── EXERCISE MATERIALS

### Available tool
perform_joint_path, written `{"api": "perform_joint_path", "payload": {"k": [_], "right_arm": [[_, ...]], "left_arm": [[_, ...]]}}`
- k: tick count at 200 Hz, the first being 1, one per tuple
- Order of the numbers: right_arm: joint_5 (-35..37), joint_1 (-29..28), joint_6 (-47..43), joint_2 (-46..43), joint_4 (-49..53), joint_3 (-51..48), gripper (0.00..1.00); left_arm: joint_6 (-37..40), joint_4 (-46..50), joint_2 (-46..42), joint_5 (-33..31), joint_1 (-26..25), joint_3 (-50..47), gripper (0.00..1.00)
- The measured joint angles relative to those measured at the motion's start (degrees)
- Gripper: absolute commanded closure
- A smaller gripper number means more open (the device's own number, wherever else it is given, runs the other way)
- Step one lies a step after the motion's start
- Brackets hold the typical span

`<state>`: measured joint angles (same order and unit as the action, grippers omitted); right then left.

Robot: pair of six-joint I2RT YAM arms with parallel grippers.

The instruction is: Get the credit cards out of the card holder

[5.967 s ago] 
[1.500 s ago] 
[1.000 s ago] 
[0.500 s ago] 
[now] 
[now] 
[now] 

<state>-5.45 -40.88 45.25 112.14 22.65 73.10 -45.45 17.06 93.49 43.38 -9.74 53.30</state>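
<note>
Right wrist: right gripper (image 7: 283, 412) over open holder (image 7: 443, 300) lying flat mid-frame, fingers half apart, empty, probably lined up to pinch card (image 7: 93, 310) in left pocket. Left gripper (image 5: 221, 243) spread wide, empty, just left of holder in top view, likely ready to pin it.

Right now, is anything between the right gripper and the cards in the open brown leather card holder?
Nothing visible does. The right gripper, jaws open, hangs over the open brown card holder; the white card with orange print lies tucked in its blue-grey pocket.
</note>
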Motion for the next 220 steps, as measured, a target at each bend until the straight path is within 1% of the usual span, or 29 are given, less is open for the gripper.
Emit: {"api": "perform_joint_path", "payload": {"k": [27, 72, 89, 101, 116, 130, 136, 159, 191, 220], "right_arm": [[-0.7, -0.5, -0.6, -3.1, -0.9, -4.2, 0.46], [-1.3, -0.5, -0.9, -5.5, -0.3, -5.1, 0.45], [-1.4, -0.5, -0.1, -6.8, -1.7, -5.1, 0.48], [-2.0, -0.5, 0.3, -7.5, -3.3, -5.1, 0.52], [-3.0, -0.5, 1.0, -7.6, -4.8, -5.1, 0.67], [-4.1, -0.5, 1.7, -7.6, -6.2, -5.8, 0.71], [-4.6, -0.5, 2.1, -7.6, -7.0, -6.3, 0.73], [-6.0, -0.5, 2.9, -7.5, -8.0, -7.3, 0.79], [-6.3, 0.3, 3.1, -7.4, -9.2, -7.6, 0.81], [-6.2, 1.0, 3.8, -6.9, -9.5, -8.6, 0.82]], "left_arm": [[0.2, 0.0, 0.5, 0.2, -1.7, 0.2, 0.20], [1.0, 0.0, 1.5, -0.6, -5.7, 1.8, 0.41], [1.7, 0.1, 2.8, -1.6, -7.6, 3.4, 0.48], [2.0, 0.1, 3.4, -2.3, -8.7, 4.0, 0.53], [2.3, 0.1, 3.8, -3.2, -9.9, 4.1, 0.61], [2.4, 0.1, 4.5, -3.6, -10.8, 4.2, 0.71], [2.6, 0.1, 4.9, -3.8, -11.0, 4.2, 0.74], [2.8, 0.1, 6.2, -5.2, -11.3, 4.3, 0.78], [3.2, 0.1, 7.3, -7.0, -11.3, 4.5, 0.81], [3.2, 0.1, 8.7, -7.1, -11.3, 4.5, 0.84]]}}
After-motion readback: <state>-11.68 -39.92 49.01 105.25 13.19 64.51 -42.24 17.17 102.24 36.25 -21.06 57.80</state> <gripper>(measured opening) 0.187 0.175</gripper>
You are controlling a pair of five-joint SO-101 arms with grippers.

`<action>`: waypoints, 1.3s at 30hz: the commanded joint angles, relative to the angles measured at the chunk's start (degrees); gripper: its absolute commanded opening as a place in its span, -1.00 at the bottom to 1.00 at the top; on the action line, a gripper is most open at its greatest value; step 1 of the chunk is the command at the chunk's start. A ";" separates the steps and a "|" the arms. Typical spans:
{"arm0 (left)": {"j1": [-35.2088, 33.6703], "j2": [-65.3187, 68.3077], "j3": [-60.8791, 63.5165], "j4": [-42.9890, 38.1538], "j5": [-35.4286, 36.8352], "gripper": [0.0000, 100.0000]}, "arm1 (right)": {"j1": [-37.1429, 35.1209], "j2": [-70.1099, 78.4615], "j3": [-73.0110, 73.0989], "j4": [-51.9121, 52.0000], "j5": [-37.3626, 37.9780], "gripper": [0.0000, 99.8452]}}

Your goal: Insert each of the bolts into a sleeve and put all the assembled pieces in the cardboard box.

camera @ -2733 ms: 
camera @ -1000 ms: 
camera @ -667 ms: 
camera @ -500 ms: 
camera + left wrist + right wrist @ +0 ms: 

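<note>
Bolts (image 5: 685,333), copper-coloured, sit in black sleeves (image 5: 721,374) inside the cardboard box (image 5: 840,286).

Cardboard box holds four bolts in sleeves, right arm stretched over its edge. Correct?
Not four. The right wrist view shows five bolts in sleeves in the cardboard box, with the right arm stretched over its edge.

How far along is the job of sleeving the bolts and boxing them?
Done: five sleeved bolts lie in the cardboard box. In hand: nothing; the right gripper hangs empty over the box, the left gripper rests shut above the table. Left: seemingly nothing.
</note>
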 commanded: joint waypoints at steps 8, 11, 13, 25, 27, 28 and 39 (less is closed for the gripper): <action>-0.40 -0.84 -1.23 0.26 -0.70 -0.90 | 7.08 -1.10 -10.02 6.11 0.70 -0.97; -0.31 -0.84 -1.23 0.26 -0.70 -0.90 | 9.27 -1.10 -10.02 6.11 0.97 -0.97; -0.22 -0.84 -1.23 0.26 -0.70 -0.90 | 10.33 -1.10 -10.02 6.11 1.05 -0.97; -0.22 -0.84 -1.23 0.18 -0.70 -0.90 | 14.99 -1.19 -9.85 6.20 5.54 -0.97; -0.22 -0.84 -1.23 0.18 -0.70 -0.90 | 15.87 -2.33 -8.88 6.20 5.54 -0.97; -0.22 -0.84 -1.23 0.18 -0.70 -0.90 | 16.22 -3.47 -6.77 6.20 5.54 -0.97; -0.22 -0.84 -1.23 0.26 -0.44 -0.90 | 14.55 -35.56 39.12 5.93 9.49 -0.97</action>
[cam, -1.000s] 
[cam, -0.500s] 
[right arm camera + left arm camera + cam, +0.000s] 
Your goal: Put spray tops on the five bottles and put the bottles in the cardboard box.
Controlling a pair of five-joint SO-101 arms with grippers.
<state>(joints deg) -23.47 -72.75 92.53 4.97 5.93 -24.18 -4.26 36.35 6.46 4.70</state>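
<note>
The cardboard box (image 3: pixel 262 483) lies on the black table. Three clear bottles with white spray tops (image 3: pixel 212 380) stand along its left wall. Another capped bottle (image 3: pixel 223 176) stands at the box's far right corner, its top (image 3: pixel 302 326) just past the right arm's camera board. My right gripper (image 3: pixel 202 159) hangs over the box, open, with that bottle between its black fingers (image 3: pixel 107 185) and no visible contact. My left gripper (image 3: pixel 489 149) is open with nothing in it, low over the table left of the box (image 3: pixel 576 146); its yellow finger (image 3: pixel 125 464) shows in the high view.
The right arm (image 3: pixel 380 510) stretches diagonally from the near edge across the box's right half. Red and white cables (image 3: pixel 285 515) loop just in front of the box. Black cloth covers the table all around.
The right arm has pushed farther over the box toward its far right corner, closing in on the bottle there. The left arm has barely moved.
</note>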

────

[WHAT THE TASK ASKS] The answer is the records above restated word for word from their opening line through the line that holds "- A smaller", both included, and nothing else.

[SOLUTION TO THE PROBLEM]
### Available tool
perform_joint_path, written `{"api": "perform_joint_path", "payload": {"k": [_], "right_arm": [[_, ...]], "left_arm": [[_, ...]]}}`
- k: tick count at 200 Hz, the first being 1, one per tuple
- Order of the numbers: right_arm: joint_5 (-35..37), joint_1 (-29..28), joint_6 (-47..43), joint_2 (-46..43), joint_4 (-49..53), joint_3 (-51..48), gripper (0.00..1.00); left_arm: joint_6 (-37..40), joint_4 (-46..50), joint_2 (-46..42), joint_5 (-33..31), joint_1 (-26..25), joint_3 (-50..47), gripper (0.00..1.00)
- The measured joint angles relative to those measured at the motion's start (degrees)
- Gripper: absolute commanded closure
- A smaller gripper number means more open (the device's own number, wherever else it is given, runs the other way)

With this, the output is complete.